The draft private sector promotion law covers areas such as fair competition, investment and financing environments, scientific and technological innovation, regulatory guidance, service support, rights and interests protection and legal liabilities.

The draft has incorporated suggestions solicited from representatives of the private sector, experts, scholars and the general public, the minister said.

China left its benchmark lending rates unchanged as expected at the monthly fixing on Friday.

Persistent deflationary pressure and tepid credit demand call for more stimulus to aid the broad economy, but narrowing interest margin on the back of fast falling yields and a weakening yuan limit the scope for immediate monetary easing.

The one-year loan prime rate (LPR) was kept at 3.10%, while the five-year LPR was unchanged at 3.60%.

In a Reuters poll of 27 market participants conducted this week, all respondents expected both rates to stay unchanged.

Morgan Stanley said in a note that the 2025 budget deficit and mix are more positive than expected and suggest Beijing is willing to set a high growth target and record fiscal budget to boost market confidence, but further policy details are unlikely before March.

Last Friday, data released by the country's central bank said total assets of China's financial institutions had risen to 489.15 trillion yuan (about $68.03 trillion) by the end of third quarter this year.
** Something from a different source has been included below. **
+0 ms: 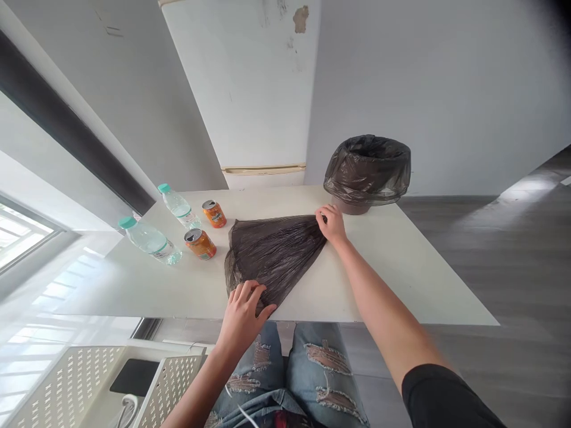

The figure represented a year-on-year increase of 8%, said the People's Bank of China.

Of the total, the assets of the banking sector reached 439.52 trillion yuan, up 7.3% year on year, while the assets of securities institutions rose 8.7% year on year to 14.64 trillion yuan.

The insurance sector's assets jumped 18.3% year on year to 35 trillion yuan, the data showed.

The liabilities of the financial institutions totaled 446.51 trillion yuan, up 8% year on year, according to the central bank.

Separately, data released by the National Energy Administration on Thursday showed that China's electricity consumption, a key barometer of economic activity, rose by 7.1% year on year in the first 11months of the year.

During the period, power consumption of the country's primary industries increased by 6.8% year on year, while that of its secondary and tertiary sectors rose by 5.3% and 10.4%, respectively.

Residential power usage saw strong growth of 11.6% during this period, the administration said.

In November alone, power usage climbed 2.8% from one year earlier, according to the data.